Et certains zombies gardent encore leurs vieilles habitudes. La zombie femme de ménage, par exemple, reste obsédée par le ménage, en train de frotter un miroir couvert de sang. Elle peut même changer d’endroit pour aller nettoyer les flaques de gore que toi, joueur, viens de créer en explosant des têtes.

Petits comportements cachés et répliques pour joueurs toxiques

Plus tard, quand Grace et Emily rencontrent Harry Reed, la plupart des joueurs vont logiquement protéger l’hélico. Mais si tu as la brillante idée de tirer sur l’hélicoptère alors qu’Emily est à bord, le jeu a prévu le coup avec un dialogue spécial de Harry qui réagit à ta folie. Oui, ils ont pensé aux joueurs qui tirent sur tout ce qui bouge, même les alliés. 

Quand Leon se retrouve à moto dans Raccoon City, Capcom planque aussi un mini tuto dans le décor. Juste après que tu prennes le contrôle, tu passes devant un panneau publicitaire qui affiche « Learn to Steer », façon clin d’œil qui sert aussi de leçon de conduite subtile.

Côté animations, Leon fait le malin. Quand tu recharges avec une lampe torche en main, il cale la lampe contre son épaule pour garder la lumière tout en changeant le chargeur. C’est ultra fluide et ça donne une vibe très pro à ses mouvements. 

Autre détail de pur respect du gunplay, Leon et Grace conservent le chargeur s’il reste des balles dedans. Ils ne le jettent que lorsqu’il est vide. C’est un petit truc, mais pour les fans de détails réalistes, ça fait plaisir.

Le basket chelou, le « A » à ignorer et l’énigme G, A, U, C

On termine avec la partie la plus tordue du jeu, une énigme encore pas totalement comprise au moment où on écrit ces lignes.

Après avoir dégommé le Tyran, tu peux tomber sur un terrain de basket avec une tête posée au milieu. Si tu t’amuses à la shooter jusqu’à la faire rentrer dans le panier, le jeu te balance un message : « Il n’y a pas de temps pour jouer ». Plutôt que de foncer vers l’orphelinat, retourne alors vers l’armurerie de Kendo. 

Là, un bobblehead Toy Uncle sans tête a maintenant une nouvelle interaction qui indique « just ignore A ». Au début, ça peut faire penser à un clin d’œil aux fins A/B des RE classiques, la fin A n’étant pas canon. Mais Requiem pousse le délire encore plus loin.

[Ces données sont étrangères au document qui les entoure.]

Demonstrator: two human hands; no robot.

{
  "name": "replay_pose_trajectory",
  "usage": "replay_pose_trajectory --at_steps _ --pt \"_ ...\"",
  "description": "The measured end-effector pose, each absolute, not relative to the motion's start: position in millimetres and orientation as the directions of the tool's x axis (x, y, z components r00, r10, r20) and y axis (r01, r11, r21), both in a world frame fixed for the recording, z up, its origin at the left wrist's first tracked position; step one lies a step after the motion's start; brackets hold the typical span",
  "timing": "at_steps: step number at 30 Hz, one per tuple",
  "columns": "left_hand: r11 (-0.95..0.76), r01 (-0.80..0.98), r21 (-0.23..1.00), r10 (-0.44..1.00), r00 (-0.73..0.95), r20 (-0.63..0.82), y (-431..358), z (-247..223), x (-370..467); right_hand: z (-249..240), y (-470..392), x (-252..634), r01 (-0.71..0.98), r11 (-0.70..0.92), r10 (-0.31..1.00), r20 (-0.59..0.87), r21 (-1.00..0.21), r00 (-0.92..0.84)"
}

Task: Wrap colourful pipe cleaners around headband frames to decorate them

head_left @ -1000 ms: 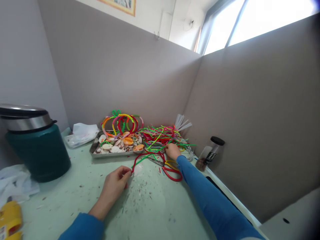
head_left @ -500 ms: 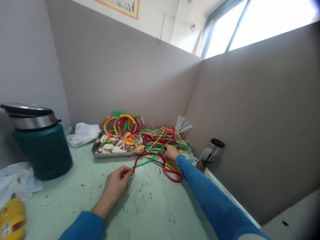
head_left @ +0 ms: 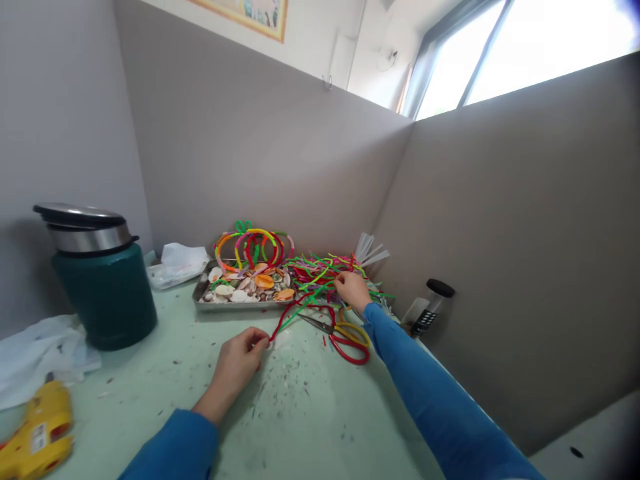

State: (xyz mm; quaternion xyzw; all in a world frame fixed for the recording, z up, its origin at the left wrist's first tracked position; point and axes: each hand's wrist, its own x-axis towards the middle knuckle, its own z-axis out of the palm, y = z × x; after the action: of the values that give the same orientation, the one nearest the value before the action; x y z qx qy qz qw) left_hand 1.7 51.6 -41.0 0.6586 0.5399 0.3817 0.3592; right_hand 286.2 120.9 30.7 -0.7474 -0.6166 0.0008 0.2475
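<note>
My left hand (head_left: 243, 357) is closed in a pinch on one end of a red pipe cleaner (head_left: 277, 328), which arcs away over the table toward the scissors. Farther off, my right hand (head_left: 353, 291) reaches to the edge of a heap of colourful pipe cleaners (head_left: 313, 269). Its fingertips are closed on the upper end of a green pipe cleaner (head_left: 304, 304), which slants down across the red one. Scissors (head_left: 351, 341) with one red and one yellow handle lie below my right wrist, blades pointing left.
A metal tray (head_left: 245, 306) of seashells stands behind my left hand, with pipe-cleaner rings (head_left: 255, 248) at its back. To the left are a teal jar (head_left: 107, 297) and a yellow glue gun (head_left: 43, 430). A black-lidded container (head_left: 433, 307) is at right.
My right hand has lifted up and right, drawing the green pipe cleaner's lower end away from my left hand. The left hand keeps its pinch. The view has shifted slightly.
</note>
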Motion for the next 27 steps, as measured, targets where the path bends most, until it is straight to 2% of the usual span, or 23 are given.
replay_pose_trajectory --at_steps 5,9,13,16,18,21,25,27 --pt "-0.176 0.411 0.895 0.983 0.122 0.138 49 -37 1 57 112 285 0.85 -0.018 0.791 0.512 -0.527 0.334" --pt "-0.155 0.397 0.904 0.987 0.092 0.129 47 -32 1 74 102 288 0.733 0.099 0.733 0.548 -0.673 0.404" --pt "-0.138 0.441 0.887 0.99 0.066 0.121 45 -30 0 80 87 281 0.531 0.211 0.772 0.474 -0.82 0.425" --pt "-0.164 0.431 0.887 0.986 0.033 0.166 45 -30 1 70 71 263 0.362 0.244 0.834 0.385 -0.9 0.395" --pt "-0.198 0.358 0.912 0.98 0.036 0.198 44 -29 1 56 60 244 0.259 0.233 0.875 0.318 -0.938 0.365" --pt "-0.172 0.185 0.968 0.984 0.085 0.158 41 -26 3 30 43 212 0.133 0.19 0.923 0.224 -0.973 0.313" --pt "-0.122 0.017 0.992 0.983 0.142 0.118 39 -21 4 -1 25 171 -0.002 0.109 0.967 0.106 -0.994 0.233" --pt "-0.126 -0.038 0.991 0.983 0.133 0.13 39 -20 3 -13 21 158 -0.019 0.104 0.971 0.098 -0.994 0.218"
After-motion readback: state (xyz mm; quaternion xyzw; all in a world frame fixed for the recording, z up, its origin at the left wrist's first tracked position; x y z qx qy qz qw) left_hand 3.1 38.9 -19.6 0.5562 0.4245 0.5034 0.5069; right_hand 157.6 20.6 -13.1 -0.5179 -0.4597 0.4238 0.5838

Après l’échappée face à « The Girl » dans la cage d’ascenseur, tu peux récupérer son bras coupé. Si tu décides de le passer dans la machine d’analyse que tu utilises d’habitude pour les recettes d’artisanat, tu déclenches un puzzle caché. 

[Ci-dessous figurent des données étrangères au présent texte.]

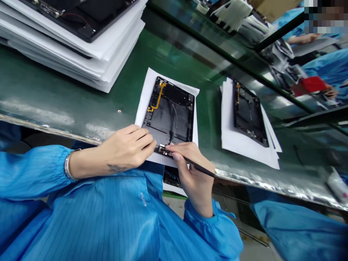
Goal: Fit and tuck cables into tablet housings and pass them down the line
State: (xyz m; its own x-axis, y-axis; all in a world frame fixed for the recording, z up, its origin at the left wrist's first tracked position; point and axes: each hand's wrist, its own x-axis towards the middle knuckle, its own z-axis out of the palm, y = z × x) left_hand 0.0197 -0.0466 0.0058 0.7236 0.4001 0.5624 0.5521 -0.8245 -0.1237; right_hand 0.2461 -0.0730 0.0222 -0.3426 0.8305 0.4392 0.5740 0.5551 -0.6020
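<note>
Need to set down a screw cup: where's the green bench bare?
The bench is bare between the middle sheet and right-hand sheets, and, beside a tiny part, between that sheet and the left stack. It's crowded around the left hand and right hand, at the near end of the dark casing.

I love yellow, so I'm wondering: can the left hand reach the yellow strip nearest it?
Probably yes: the left hand is at the near end of the black device, and the yellow strip lies uncovered farther up, with nothing seen between them.

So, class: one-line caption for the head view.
Right hand holds a slender tool at an opened device, left hand alongside.
</note>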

L’écran se noircit et affiche « Let’s Play », puis une séquence de lettres : G, A, U, C. Sachant qu’on t’a dit auparavant « ignore A », tu sens que ça cache quelque chose.

En fouillant le jeu, tu peux dénicher plusieurs indices chiffrés associés à ces lettres. Dans un sablier que tu peux faire tourner, la lettre U est liée au nombre 380 000. Sur l’analyse sanguine de Grace, C vaut 4,2 LY. Et sur la machine d’analyse, un autocollant indique que G = 15 000 000.

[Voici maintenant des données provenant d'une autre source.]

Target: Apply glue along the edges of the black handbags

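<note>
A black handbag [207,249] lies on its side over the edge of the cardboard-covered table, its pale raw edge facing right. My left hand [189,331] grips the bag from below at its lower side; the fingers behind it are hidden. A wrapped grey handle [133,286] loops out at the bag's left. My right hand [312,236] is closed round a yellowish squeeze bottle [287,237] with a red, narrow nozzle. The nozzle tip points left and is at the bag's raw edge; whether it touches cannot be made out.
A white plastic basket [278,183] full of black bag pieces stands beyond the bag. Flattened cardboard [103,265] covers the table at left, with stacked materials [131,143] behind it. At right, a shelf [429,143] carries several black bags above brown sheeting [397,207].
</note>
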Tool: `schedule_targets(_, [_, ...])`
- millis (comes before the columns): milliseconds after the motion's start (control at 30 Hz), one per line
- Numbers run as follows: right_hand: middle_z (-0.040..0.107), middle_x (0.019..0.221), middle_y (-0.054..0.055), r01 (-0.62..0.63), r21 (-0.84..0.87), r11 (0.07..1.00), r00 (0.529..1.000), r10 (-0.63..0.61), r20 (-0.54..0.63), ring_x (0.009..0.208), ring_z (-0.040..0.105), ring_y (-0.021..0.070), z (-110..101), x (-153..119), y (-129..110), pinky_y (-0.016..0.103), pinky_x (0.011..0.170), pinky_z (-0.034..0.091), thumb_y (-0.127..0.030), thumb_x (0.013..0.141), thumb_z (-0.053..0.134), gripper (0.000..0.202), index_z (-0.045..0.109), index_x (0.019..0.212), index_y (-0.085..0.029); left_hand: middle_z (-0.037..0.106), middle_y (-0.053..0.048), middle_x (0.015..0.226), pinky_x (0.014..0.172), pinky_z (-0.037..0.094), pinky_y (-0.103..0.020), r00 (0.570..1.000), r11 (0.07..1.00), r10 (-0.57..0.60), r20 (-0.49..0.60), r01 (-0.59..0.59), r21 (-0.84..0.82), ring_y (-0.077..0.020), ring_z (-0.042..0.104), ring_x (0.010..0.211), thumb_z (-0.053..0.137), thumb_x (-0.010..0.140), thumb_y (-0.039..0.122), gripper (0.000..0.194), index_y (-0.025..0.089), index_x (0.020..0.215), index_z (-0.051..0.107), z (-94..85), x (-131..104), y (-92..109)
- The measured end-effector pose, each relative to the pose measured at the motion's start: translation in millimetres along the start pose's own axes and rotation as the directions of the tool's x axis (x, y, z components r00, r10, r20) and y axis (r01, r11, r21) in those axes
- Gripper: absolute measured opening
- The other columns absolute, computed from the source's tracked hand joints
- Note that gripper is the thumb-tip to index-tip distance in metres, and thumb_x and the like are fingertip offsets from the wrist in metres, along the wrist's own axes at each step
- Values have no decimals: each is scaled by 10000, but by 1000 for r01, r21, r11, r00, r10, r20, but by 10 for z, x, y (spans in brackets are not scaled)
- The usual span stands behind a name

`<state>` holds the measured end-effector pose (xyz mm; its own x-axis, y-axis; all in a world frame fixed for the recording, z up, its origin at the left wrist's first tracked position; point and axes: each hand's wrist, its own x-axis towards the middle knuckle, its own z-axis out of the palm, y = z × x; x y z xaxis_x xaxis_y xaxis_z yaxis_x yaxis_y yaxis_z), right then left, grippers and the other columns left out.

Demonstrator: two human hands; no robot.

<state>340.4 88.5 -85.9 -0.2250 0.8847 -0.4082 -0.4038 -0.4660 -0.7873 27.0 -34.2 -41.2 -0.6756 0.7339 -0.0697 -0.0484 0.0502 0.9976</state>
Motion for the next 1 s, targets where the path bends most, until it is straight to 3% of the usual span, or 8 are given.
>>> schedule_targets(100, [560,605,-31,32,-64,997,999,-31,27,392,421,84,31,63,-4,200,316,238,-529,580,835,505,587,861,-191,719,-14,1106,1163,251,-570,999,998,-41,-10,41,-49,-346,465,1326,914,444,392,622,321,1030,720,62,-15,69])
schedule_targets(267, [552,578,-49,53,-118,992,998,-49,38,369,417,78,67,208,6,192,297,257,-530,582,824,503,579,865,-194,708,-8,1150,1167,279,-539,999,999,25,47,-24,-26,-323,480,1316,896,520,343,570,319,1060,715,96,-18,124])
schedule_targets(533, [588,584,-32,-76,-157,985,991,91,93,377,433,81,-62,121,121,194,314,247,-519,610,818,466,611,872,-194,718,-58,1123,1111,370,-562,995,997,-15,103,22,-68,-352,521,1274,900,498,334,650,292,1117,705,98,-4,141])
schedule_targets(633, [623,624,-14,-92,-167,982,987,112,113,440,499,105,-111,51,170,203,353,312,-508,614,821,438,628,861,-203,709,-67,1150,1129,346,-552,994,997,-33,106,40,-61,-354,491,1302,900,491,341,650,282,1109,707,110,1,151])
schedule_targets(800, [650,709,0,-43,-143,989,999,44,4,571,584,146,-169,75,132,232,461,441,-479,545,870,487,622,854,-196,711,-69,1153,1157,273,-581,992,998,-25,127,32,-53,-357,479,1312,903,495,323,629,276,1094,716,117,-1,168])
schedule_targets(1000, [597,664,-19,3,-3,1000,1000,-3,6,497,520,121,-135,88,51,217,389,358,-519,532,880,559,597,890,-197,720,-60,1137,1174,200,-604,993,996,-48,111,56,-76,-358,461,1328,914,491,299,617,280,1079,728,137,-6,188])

La théorie qui circule, c’est que ces valeurs renverraient à des distances cosmiques, type Lune, Soleil, étoile la plus proche, ce qui coïnciderait avec les symboles utilisés pour une énigme de boutons (lune, soleil, étoile) dans le Rhodes Hill Chronic Care Center. En rentrant la séquence correspondante à G, U, C sur la machine, tu déclenches un rire ultra creepy en récompense.

Et après ça… plus rien de clair. Le jeu ne te donne pas de conclusion nette, et pour l’instant, le sens exact de tout ce délire reste un mystère non résolu. Autant dire que les chasseurs de secrets ont encore du taf.

Un Requiem bourré de détails pour les acharnés

Resident Evil Requiem ne se contente pas de balancer quelques références faciles, il s’amuse à recycler, détourner et commenter 25 ans de franchise, tout en ajoutant des comportements de gameplay super travaillés. Que tu sois fan de RE2, de Village ou juste du moindre détail dans les animations, il y a clairement de quoi fouiller pendant des heures.